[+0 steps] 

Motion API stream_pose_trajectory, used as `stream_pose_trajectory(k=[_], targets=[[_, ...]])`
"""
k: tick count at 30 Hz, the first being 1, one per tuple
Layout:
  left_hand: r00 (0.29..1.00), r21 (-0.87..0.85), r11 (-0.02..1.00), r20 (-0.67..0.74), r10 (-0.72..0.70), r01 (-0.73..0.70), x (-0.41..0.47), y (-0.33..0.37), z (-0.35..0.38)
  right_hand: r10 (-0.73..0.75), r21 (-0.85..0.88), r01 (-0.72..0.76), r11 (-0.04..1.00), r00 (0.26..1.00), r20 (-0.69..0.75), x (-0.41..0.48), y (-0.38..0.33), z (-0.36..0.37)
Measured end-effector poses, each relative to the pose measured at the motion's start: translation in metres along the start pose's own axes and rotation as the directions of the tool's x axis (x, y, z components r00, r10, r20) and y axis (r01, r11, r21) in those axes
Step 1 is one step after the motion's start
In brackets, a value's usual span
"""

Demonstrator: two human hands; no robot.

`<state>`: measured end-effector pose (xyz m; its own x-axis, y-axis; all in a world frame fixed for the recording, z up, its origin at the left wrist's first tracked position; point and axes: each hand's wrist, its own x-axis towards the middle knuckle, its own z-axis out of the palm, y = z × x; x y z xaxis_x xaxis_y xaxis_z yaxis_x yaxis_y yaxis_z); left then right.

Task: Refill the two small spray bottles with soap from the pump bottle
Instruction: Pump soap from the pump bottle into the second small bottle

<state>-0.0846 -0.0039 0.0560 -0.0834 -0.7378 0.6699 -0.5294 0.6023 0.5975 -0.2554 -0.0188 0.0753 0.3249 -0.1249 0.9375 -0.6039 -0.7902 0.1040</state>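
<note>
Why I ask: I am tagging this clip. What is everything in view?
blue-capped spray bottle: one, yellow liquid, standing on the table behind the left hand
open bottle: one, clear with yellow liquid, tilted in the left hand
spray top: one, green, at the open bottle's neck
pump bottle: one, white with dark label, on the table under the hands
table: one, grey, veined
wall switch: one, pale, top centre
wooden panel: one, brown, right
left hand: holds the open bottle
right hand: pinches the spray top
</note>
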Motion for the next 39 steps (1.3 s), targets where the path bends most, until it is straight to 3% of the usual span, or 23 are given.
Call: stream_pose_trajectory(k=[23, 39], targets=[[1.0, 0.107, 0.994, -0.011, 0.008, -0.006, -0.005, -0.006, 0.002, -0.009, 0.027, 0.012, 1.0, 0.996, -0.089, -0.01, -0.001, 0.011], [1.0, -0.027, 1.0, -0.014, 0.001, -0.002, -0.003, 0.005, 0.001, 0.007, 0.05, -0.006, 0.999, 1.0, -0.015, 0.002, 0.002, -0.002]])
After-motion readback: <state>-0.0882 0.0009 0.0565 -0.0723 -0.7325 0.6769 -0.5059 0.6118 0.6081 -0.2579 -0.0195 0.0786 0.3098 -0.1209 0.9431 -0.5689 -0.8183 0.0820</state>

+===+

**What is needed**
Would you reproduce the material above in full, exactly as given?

**Solved problem**
[+0 steps] 

Motion API stream_pose_trajectory, used as `stream_pose_trajectory(k=[_], targets=[[_, ...]])`
"""
k: tick count at 30 Hz, the first being 1, one per tuple
Layout:
  left_hand: r00 (0.29..1.00), r21 (-0.87..0.85), r11 (-0.02..1.00), r20 (-0.67..0.74), r10 (-0.72..0.70), r01 (-0.73..0.70), x (-0.41..0.47), y (-0.33..0.37), z (-0.35..0.38)
  right_hand: r10 (-0.73..0.75), r21 (-0.85..0.88), r01 (-0.72..0.76), r11 (-0.04..1.00), r00 (0.26..1.00), r20 (-0.69..0.75), x (-0.41..0.48), y (-0.38..0.33), z (-0.36..0.37)
Measured end-effector poses, each relative to the pose measured at the motion's start: translation in metres along the start pose's own axes and rotation as the directions of the tool's x axis (x, y, z components r00, r10, r20) and y axis (r01, r11, r21) in those axes
Step 1 is one step after the motion's start
In brackets, a value's usual span
"""

Demonstrator: two human hands; no robot.

`<state>`: measured end-effector pose (xyz m; its own x-axis, y-axis; all in a world frame fixed for the recording, z up, its origin at the left wrist's first tracked position; point and axes: each hand's wrist, its own x-axis towards the middle knuckle, its own z-axis out of the palm, y = z × x; x y z xaxis_x xaxis_y xaxis_z yaxis_x yaxis_y yaxis_z); left then right.

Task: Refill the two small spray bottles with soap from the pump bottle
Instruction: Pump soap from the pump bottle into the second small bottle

<state>-0.0846 -0.0039 0.0560 -0.0834 -0.7378 0.6699 -0.5294 0.6023 0.5975 -0.2554 -0.0188 0.0753 0.3249 -0.1249 0.9375 -0.6039 -0.7902 0.1040</state>
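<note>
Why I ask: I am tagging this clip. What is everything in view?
blue-capped spray bottle: one, yellow liquid, standing on the table behind the left hand
open bottle: one, clear with yellow liquid, tilted in the left hand
spray top: one, green, at the open bottle's neck
pump bottle: one, white with dark label, on the table under the hands
table: one, grey, veined
wall switch: one, pale, top centre
wooden panel: one, brown, right
left hand: holds the open bottle
right hand: pinches the spray top
</note>
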Motion for the next 39 steps (1.3 s), targets where the path bends most, until it is straight to 3% of the usual span, or 23 are given.
Call: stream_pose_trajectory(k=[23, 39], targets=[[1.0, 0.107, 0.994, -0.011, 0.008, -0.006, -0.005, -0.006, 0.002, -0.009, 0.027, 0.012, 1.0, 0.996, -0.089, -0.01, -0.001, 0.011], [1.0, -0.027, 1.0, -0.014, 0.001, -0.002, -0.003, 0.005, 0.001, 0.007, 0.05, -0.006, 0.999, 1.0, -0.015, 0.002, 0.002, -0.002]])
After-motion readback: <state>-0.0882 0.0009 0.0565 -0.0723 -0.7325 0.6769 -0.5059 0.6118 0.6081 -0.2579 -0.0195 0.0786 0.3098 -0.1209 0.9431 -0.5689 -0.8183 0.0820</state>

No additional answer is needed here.